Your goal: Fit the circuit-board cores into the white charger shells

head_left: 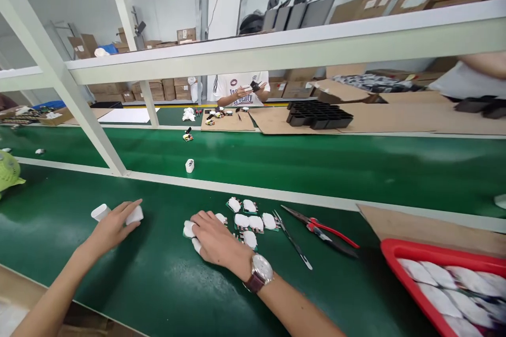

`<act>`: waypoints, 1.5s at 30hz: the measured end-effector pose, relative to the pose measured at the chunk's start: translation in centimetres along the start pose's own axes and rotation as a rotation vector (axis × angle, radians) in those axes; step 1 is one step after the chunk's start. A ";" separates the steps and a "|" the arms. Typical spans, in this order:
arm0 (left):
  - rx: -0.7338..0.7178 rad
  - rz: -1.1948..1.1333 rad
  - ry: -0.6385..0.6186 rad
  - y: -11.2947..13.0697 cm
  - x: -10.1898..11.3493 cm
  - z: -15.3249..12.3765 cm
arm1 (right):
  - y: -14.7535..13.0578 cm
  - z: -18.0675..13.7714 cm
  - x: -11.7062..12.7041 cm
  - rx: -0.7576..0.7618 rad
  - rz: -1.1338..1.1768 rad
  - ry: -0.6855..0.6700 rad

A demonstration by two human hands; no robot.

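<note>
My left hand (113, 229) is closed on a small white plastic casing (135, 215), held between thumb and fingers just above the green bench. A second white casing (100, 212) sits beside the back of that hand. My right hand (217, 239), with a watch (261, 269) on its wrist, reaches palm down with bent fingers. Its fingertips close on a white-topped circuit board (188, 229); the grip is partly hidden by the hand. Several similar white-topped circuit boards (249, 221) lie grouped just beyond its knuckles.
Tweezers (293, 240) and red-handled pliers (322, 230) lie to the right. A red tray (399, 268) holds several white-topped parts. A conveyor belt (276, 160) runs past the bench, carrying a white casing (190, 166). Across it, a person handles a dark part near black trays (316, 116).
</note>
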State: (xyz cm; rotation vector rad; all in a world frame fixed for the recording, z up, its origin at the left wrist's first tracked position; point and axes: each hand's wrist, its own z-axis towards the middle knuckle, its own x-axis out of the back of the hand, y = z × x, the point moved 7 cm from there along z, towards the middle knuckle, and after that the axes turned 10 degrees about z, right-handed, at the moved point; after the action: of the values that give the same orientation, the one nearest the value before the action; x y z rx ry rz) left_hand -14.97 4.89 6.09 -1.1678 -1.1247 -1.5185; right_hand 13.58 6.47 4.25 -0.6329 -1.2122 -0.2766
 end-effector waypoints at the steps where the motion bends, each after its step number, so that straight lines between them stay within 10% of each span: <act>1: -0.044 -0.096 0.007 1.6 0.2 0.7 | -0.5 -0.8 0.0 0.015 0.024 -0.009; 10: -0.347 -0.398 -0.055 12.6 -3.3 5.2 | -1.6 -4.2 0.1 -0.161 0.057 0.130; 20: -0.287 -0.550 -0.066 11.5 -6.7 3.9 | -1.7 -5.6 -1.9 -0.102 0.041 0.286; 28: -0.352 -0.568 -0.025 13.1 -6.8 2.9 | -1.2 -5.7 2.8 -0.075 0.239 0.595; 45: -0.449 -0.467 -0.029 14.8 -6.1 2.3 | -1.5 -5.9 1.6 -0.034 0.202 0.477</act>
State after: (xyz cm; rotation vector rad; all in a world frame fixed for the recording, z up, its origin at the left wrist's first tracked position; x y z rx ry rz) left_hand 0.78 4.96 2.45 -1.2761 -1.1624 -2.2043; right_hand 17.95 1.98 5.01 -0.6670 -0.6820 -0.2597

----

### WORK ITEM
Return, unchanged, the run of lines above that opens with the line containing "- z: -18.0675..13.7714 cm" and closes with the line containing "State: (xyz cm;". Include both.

### ANSWER SPACE
  - z: -18.0675..13.7714 cm
  - x: -11.7062..12.7041 cm
  - rx: -0.7576..0.7618 rad
  - rz: -1.1338..1.1768 rad
  - ry: -0.6855..0.6700 rad

A demonstration by two human hands; no robot.

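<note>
My left hand (113, 229) is closed on a small white plastic casing (135, 215), held between thumb and fingers just above the green bench. A second white casing (100, 212) sits beside the back of that hand. My right hand (217, 239), with a watch (261, 269) on its wrist, reaches palm down with bent fingers. Its fingertips close on a white-topped circuit board (188, 229); the grip is partly hidden by the hand. Several similar white-topped circuit boards (249, 221) lie grouped just beyond its knuckles.
Tweezers (293, 240) and red-handled pliers (322, 230) lie to the right. A red tray (399, 268) holds several white-topped parts. A conveyor belt (276, 160) runs past the bench, carrying a white casing (190, 166). Across it, a person handles a dark part near black trays (316, 116).
</note>
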State: (xyz cm; rotation vector rad; all in a world frame fixed for the recording, z up, its origin at the left wrist's first tracked position; point and axes: each hand's wrist, its own z-axis towards the middle knuckle, its own x-axis out of the back of the hand, y = z × x, the point moved 7 cm from there along z, towards the middle knuckle, and after that the axes turned 10 degrees about z, right-handed, at the moved point; after the action: of the values that give the same orientation, the one nearest the value before the action; x y z rx ry rz) left_hand -14.97 4.89 6.09 -1.1678 -1.1247 -1.5185; right_hand 13.58 6.47 4.25 -0.6329 -1.2122 -0.2766

This output is now finished.